Financial variables and for derived variables, e.g. total household income from all sources.
What is the issue with complete-case analysis?
- Complete case analysis deletes all units with incomplete data (in the variables involved)
- It is inefficient
- It is problematic in regression comparing models
- May give biased estimates and invalid inferences.
List the 4 imputation methods.
- Mean imputation
- Deterministic imputation
- Hot deck imputation
- Model-based imputation
What does imputation do?
Reduces bias
How does simple mean imputation work?
Impute all missing values of y by respondent sample mean of y, if y is continuous.
How does simple mode imputation work?
Impute by respondent sample mode if categorical variable e.g. number of cars.
- Or create a missing value category
List the issues with mean imputation.
- Associations tend to be diluted by pulling estimate of correlation toward zero
- Distorts distribution
- Variance will be wrongly estimated (typically underestimated) if the imputed values are treated as real
- Thus inferences will be wrong too.
How does deterministic and logic-based imputation work?
- Impute using logical rules:
e.g.
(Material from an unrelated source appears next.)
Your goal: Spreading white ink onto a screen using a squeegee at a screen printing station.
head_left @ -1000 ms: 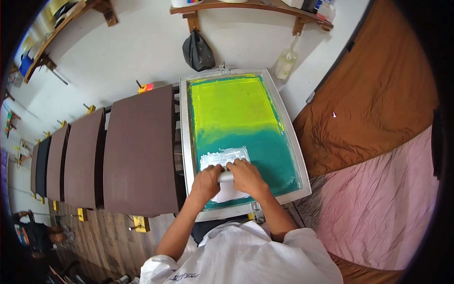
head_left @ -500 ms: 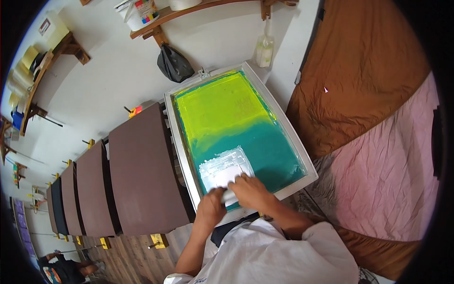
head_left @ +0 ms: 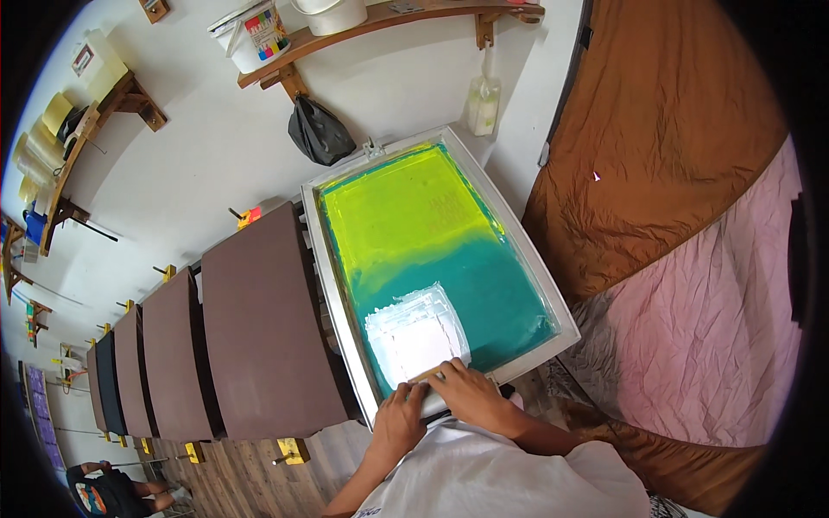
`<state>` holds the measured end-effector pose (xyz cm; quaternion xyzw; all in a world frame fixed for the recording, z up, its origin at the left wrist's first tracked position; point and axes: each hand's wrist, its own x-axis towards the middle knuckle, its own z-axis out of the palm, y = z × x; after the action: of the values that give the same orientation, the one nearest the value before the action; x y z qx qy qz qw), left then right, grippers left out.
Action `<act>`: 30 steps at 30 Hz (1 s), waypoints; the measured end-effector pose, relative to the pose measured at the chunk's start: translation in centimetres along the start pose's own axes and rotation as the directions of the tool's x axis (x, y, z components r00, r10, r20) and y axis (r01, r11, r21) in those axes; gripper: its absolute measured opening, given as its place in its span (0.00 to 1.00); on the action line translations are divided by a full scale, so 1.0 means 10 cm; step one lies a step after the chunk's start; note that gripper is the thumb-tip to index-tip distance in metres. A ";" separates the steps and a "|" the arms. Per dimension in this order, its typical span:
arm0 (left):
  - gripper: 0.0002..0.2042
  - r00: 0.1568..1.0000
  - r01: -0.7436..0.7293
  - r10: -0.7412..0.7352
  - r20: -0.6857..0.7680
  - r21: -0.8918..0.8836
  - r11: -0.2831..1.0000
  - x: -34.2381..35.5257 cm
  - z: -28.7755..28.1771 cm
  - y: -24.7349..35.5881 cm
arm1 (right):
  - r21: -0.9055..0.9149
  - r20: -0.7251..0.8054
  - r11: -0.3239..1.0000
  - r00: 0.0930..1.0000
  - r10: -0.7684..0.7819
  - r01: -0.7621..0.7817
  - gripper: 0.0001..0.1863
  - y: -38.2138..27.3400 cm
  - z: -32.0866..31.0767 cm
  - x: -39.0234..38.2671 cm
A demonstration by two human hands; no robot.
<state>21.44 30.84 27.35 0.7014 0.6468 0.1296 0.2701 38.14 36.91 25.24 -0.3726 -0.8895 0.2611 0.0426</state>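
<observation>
A screen printing frame (head_left: pixel 547 289) holds a mesh with yellow-green (head_left: pixel 389 207) and teal (head_left: pixel 458 293) areas and a square patch of white ink (head_left: pixel 414 332) near its lower left. My left hand (head_left: pixel 401 414) and my right hand (head_left: pixel 466 393) both grip a squeegee (head_left: pixel 425 375) at the lower edge of this patch, by the near rail of the frame. The fingers of both hands are curled over it, and its blade is mostly hidden.
Brown padded platens (head_left: pixel 259 328) with yellow clamps (head_left: pixel 292 451) run leftward. Shelves (head_left: pixel 389 15) hold buckets (head_left: pixel 246 39). A black bag (head_left: pixel 318 131) hangs behind the frame. Brown (head_left: pixel 656 173) and pink (head_left: pixel 691 345) fabric covers the right. A person (head_left: pixel 121 488) stands at lower left.
Both my hands and the squeegee have moved down toward the near edge of the frame, exposing more of the white ink patch. My view has also shifted.
</observation>
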 end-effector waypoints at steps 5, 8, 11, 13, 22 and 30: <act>0.22 0.995 0.053 -0.055 -0.089 -0.020 0.998 0.36 -0.19 -0.13 | -0.013 -0.101 0.998 0.993 -0.065 0.064 0.12 0.12 -0.17 0.44; 0.23 0.984 0.034 -0.038 -0.176 -0.022 0.999 0.66 -0.19 -0.29 | -0.060 -0.190 0.998 0.981 -0.033 0.022 0.11 0.23 -0.12 0.78; 0.23 0.987 -0.003 0.002 -0.162 -0.005 1.000 0.65 -0.12 -0.32 | -0.063 -0.216 0.998 0.976 -0.009 -0.004 0.13 0.24 -0.03 0.75; 0.25 0.990 -0.054 0.062 -0.127 0.064 0.996 0.48 -0.01 -0.36 | -0.060 -0.251 0.998 0.968 -0.009 -0.006 0.16 0.18 0.06 0.57; 0.24 0.999 0.033 -0.033 0.003 -0.048 0.998 0.22 -0.24 -0.04 | -0.011 -0.054 1.000 0.998 -0.015 0.015 0.10 0.02 -0.15 0.31; 0.27 0.987 -0.091 0.075 -0.142 -0.104 0.990 0.45 0.06 -0.35 | -0.042 -0.223 0.999 0.975 0.006 -0.016 0.16 0.16 0.07 0.52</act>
<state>19.38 35.14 24.17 0.7012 0.6260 0.2243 0.2573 35.18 41.09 23.20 -0.4054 -0.8824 0.1984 0.1326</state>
Age = 9, so deduce marital status = single
Y1 = no. of dependent children, Y2 = no. of non-dependent children, Y3 = no. of children
Y1 + Y2 = Y3
If Y1 and Y2 are missing can deduce value from Y3 - Last observation carried forward
> Specific to longitudinal data
> Replace by the last observed value but is problematic for variables that can change (e.g. income)
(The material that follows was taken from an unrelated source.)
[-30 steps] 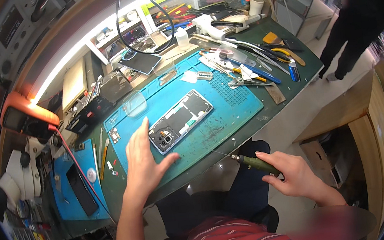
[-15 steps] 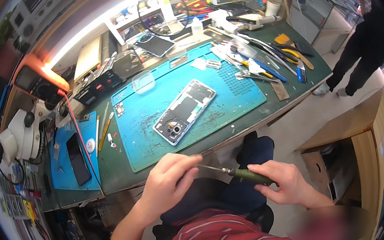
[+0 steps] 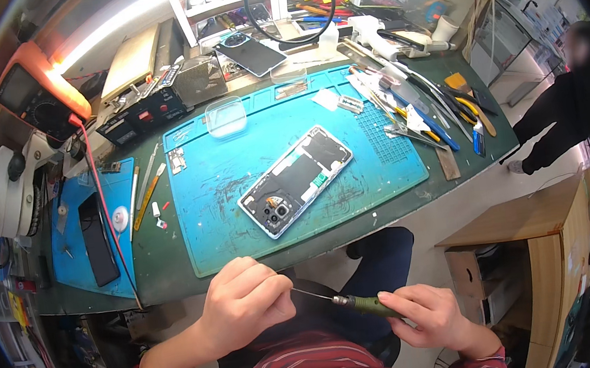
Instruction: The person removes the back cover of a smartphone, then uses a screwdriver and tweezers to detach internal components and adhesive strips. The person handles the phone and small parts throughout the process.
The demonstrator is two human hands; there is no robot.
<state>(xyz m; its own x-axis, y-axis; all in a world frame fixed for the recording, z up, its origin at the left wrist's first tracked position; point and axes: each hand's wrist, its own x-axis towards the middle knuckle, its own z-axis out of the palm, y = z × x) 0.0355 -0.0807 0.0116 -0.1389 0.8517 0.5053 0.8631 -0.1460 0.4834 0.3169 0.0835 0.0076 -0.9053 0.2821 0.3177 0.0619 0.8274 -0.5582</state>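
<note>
My right hand [image 3: 424,314] grips the green handle of a precision screwdriver [image 3: 365,305] below the bench's front edge. My left hand [image 3: 242,301] is closed around the tip end of its thin metal shaft. An opened smartphone [image 3: 297,180] with its back cover off lies slantwise on the blue repair mat [image 3: 241,218], apart from both hands. Its camera cluster and internal parts are exposed.
A second blue mat [image 3: 76,257] at the left holds a dark phone [image 3: 96,241]. Tweezers and pliers [image 3: 431,108] lie at the right of the green bench [image 3: 167,269]. A microscope [image 3: 1,190], an orange multimeter [image 3: 34,93] and a red lead stand left. A person in black [image 3: 568,112] stands far right.
My left hand left the phone on the mat and came down to the screwdriver's tip. The view tilted downward and closer to my lap.
</note>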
How does hot-deck imputation work?
Replace missing values with the last observed value.
What is sequential hot deck?
- Records are ordered
- Impute value from previous record in the same class (needs some starting values)
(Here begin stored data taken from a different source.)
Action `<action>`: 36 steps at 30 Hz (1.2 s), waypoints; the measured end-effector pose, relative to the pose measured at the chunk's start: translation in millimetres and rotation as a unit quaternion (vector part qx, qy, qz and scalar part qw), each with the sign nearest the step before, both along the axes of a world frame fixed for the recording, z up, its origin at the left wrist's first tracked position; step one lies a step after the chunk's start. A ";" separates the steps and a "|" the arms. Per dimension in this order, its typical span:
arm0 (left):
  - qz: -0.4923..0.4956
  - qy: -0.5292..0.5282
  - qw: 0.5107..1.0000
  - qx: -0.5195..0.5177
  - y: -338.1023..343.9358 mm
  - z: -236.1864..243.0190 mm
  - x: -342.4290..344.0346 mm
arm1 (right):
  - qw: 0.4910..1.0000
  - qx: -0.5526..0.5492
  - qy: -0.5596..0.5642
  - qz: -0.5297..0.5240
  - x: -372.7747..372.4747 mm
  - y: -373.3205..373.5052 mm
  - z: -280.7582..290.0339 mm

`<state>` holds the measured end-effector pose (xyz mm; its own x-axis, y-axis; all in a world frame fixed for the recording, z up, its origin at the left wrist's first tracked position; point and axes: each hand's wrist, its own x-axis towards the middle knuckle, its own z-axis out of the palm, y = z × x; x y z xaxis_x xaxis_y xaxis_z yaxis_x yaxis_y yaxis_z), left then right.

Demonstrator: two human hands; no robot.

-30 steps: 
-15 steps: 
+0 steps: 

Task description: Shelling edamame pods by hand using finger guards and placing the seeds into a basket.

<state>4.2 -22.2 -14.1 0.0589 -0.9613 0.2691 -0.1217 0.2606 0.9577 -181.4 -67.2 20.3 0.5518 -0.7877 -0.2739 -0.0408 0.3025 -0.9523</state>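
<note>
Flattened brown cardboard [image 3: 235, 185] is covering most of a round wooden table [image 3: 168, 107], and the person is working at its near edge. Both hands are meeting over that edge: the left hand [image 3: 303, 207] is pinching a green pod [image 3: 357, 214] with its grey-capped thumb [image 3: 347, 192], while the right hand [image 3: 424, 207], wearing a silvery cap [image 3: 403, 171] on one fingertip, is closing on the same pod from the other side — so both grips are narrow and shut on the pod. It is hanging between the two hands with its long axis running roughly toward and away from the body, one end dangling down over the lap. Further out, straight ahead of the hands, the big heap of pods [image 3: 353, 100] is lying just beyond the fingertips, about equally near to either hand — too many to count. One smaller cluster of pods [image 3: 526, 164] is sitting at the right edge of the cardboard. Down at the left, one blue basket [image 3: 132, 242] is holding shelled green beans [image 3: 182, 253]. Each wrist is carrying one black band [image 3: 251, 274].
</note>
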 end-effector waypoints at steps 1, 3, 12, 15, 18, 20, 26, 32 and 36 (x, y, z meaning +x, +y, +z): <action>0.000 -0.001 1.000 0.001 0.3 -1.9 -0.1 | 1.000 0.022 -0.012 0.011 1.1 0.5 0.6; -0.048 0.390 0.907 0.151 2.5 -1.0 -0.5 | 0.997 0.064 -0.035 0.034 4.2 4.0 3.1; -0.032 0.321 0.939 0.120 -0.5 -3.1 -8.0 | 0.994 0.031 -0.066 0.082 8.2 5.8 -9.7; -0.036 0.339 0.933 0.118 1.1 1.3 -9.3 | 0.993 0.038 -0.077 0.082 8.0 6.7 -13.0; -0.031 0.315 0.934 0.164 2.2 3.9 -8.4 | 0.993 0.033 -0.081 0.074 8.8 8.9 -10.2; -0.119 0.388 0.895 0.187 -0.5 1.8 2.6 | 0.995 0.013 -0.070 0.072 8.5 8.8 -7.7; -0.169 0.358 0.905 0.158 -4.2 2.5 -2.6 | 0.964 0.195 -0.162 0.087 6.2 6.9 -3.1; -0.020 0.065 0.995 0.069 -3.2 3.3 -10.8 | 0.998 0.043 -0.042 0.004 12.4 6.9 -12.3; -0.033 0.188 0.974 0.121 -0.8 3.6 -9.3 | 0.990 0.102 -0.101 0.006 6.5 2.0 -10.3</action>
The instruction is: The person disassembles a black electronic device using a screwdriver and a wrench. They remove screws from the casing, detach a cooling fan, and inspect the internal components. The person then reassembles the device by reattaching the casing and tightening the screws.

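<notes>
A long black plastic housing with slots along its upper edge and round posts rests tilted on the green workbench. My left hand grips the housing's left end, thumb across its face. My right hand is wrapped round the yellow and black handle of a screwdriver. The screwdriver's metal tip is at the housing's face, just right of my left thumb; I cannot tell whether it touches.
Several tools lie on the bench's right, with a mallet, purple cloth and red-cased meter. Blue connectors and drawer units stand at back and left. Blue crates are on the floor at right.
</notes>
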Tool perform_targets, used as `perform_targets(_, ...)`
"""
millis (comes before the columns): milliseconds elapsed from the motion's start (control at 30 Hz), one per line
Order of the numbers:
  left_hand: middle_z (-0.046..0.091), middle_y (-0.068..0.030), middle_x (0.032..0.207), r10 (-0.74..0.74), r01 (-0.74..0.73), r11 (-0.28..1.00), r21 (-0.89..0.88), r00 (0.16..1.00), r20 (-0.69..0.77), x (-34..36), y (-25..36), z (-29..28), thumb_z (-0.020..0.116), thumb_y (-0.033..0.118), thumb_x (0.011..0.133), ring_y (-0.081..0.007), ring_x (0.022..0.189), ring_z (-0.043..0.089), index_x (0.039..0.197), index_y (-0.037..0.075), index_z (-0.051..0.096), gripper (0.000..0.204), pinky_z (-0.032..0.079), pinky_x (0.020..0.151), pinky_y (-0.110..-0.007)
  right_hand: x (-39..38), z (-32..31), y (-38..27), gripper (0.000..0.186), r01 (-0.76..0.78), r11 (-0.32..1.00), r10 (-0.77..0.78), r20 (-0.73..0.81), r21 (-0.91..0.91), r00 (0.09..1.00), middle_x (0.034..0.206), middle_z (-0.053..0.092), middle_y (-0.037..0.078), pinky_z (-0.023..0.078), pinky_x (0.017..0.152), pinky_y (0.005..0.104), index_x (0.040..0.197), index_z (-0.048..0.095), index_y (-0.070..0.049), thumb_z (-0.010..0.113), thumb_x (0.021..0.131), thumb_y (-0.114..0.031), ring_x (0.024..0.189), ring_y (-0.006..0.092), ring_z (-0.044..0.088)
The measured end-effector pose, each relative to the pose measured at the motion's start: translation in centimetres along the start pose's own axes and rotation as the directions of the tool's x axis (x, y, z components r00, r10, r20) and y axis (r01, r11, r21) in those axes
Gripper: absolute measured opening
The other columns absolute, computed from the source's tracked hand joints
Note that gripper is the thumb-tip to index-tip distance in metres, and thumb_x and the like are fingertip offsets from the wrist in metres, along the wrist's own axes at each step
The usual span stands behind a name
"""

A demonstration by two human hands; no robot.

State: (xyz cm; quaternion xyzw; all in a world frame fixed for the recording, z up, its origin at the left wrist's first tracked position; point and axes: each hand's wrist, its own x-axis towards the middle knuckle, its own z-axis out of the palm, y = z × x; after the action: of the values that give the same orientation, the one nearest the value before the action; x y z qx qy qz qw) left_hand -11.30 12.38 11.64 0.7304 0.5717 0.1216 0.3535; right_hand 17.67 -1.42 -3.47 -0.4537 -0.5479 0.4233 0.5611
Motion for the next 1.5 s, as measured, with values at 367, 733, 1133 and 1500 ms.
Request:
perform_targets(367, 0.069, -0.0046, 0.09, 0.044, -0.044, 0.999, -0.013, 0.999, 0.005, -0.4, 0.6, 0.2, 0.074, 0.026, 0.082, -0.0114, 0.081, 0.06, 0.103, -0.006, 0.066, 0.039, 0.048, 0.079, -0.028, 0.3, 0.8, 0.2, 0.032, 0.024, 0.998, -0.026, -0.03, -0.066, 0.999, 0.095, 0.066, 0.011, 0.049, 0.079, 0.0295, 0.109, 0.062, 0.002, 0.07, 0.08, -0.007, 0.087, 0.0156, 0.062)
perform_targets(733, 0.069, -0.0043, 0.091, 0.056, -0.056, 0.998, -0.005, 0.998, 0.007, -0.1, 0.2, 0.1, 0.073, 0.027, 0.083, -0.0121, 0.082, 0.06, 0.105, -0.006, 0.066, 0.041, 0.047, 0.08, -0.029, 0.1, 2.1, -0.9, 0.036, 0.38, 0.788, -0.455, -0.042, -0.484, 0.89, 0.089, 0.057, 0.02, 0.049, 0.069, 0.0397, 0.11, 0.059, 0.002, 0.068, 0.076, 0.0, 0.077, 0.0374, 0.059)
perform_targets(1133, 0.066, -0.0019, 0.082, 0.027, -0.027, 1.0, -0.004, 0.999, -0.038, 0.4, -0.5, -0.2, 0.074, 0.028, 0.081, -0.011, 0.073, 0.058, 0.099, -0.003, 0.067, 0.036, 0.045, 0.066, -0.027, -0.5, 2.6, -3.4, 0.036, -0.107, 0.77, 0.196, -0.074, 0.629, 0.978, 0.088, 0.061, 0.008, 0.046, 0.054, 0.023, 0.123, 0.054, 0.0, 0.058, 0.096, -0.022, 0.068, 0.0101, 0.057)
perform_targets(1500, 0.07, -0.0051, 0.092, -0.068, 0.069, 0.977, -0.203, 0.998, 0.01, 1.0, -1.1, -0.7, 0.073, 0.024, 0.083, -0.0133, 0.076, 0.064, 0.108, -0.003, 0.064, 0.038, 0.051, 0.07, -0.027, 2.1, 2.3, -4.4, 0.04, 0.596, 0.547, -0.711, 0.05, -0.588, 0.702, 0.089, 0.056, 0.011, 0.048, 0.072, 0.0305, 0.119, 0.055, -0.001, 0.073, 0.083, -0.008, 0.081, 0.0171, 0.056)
List the 3 issues with sequential hot deck.
- If few classes, limited control
- If many classes, often multiple use of donors
- Choice of starting values is important
What is the alternative hot deck method?
Hierarchical hot deck
How does hierarchical hot deck work?
- Sort file of respondents hierarchically by variables
- Then match as many variables as possible, making final choice random
What is the problem with most imputation methods?
They do not reflect sampling variation and uncertainty about regression coefficients.
How does multiple imputation reflect sampling variation?
Creates several (e.g. five) imputed values for each missing value, each of which is predicted from a slightly different model and each of which also reflects sampling variability.
When should we use hot deck imputation?
For categorical variables with few missing cases.
When should we use random regression imputation?
For variables with substantial rates of missing (>10%), especially continuous variables.